How to grow your retail portfolio through syndications? We will review the career of Aaron Zucker, founder and principal of Zucker Investment Group, they purchased 22 deals in the last 40 months through syndications. What does he look for when purchasing a retail property? What are some of the lessons learned so far?

Tell us a little bit about you?
I started Zucker Investment Group at the beginning of 2019. I spent my entire career leasing retail shopping centers for shopping center owners throughout the country, I worked for some large companies like DLC management and Phillips Edison, and most recently, before going out on my own, with a family office in South Florida heading up their leasing platform. I then made the decision and the pivot to start Zig. Since then, we've bought value add unanchored retail properties in 13 states across the country and couldn't be having any more fun doing it along the way.

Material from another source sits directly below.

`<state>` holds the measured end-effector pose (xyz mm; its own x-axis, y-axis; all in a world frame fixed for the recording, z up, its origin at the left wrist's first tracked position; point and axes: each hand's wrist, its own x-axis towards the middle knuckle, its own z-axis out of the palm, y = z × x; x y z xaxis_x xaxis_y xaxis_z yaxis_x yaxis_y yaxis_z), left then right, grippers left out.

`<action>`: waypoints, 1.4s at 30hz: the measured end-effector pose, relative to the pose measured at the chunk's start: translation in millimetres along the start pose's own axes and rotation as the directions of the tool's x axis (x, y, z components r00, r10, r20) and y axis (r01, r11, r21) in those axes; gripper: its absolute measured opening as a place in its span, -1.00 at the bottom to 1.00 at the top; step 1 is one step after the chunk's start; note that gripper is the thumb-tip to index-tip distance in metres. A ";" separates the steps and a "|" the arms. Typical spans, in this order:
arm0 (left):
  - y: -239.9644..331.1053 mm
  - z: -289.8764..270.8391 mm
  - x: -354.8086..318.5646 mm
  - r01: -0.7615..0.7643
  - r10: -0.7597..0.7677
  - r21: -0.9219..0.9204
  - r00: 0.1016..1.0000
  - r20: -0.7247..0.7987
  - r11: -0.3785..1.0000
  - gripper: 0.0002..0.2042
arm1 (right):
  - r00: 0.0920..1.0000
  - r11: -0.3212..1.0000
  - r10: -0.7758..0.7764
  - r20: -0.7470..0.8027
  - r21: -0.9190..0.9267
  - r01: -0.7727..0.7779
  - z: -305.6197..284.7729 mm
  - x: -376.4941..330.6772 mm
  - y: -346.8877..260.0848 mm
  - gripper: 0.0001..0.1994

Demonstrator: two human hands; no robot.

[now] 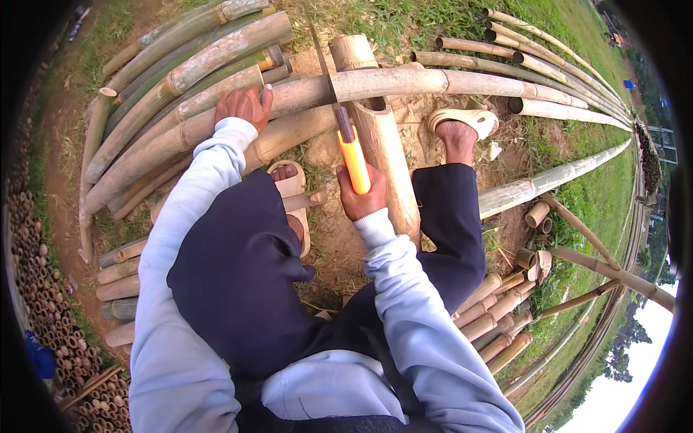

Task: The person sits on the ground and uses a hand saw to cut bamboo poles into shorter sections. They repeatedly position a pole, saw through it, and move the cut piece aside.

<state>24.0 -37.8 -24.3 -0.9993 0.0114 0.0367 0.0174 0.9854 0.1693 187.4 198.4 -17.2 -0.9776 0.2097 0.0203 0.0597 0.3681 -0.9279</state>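
Note:
A long bamboo pole point(390, 84) lies crosswise in front of me, over a thicker bamboo piece point(393, 159) that serves as its rest. My left hand point(244, 110) is closed over the pole, left of the saw. In my right hand point(361, 193) is the orange and dark handle of a hand saw point(354, 155). Its thin blade crosses the pole just left of the resting piece and points away from me. Whether the teeth have cut into the bamboo, I cannot tell.
Several bamboo poles point(188, 65) are stacked at the left, and more long poles point(548, 65) spread across the grass at the right. Short cut pieces point(498, 317) lie beside my right leg. Bamboo ends point(50, 289) are piled far left. A crossed pole frame point(613, 274) stands right.

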 end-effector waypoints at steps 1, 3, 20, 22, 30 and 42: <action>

How many did you get done over the last 18 months? 
We've done 22 total in about 40 months. I don't know how many of the over the last 18, but I would say we picked up some steam, it's half or a little bit more than half.

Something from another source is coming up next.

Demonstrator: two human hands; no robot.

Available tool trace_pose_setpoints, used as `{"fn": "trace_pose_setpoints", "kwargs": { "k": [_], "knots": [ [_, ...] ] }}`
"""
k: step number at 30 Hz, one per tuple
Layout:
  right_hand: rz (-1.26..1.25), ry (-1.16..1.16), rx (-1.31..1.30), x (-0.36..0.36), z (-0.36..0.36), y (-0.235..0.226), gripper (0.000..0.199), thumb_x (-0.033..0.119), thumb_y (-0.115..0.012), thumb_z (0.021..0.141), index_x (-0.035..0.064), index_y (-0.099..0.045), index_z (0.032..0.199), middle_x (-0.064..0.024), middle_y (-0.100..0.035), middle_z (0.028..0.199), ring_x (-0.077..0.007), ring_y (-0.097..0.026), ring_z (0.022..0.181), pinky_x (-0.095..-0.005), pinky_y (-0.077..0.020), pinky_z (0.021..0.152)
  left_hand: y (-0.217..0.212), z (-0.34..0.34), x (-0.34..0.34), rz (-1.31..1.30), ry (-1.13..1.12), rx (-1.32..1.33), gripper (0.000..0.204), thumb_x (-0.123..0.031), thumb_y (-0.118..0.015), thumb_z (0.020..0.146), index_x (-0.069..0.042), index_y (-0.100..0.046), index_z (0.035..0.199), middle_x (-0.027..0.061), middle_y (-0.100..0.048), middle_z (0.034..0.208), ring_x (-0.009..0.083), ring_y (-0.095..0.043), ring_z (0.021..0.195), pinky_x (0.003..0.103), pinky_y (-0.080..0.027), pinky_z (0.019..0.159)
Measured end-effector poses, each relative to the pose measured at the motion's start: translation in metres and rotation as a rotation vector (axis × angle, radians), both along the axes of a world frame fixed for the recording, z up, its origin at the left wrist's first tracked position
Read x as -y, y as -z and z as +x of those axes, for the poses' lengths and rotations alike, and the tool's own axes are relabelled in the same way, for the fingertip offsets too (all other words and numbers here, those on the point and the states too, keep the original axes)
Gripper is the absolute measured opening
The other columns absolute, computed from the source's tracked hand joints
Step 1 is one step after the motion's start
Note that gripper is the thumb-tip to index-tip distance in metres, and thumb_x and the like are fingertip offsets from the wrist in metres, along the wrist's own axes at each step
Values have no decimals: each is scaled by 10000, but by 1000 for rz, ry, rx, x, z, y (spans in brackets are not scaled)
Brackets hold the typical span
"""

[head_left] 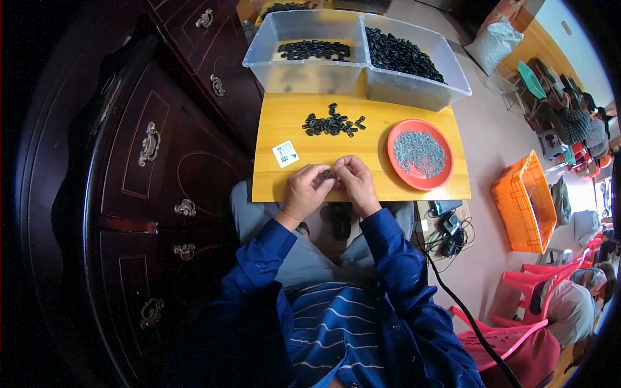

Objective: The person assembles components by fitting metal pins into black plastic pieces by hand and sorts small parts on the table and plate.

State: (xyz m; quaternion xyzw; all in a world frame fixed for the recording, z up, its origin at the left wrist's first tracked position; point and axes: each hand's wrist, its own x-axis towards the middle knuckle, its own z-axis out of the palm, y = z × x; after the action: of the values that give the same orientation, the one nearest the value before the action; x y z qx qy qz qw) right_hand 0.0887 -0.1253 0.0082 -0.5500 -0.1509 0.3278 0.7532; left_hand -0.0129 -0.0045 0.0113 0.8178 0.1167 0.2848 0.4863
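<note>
My left hand (306, 189) and my right hand (356, 181) meet at the near edge of a small yellow wooden table (284, 123). Together they pinch a small dark part (328, 174) between the fingertips. A loose heap of black plastic parts (333, 123) lies on the table just beyond my hands. To the right sits a red plate (398, 161) holding several small grey metal pieces (420, 150).
Two clear plastic bins stand at the table's far edge, the left bin (304, 71) thinly filled with black parts, the right bin (420, 87) much fuller. A white tag (284, 154) lies on the table. Dark wooden cabinet (149, 161) at left; orange crate (527, 204), red chairs (517, 323) and other people at right.
</note>
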Motion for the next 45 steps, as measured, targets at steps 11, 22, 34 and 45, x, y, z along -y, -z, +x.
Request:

How did you scale so fast? Let's go over your journey in the retail space and break it down to about every two months since you decided to start your company. 
In the beginning I moved into my parents basement with a six month old. That was interesting to say the least, with no portfolio and not much of a plan. There was a plan, it was just notes on an iPad. We bought our first property as a covered land play in Irving, Texas, we still own that property today. It's on the border, on a great location, and we are planning to monetize that property in some way shape or form over time. Until then we're enjoying the cash flow. I'm about to break out in hives thinking about that experience, I had $50,000 of my saved money non-refundable without all the equity figured out. I was raising $1.8 million, which I definitely didn't have, from anybody and everybody who told me they would be interested in buying real estate. It was a good litmus test to see who was actually going to be a real LP in that company and who was just talking, or maybe wasn't interested in that type of deal. It worked itself out, we got the equity resolved and bought that deal.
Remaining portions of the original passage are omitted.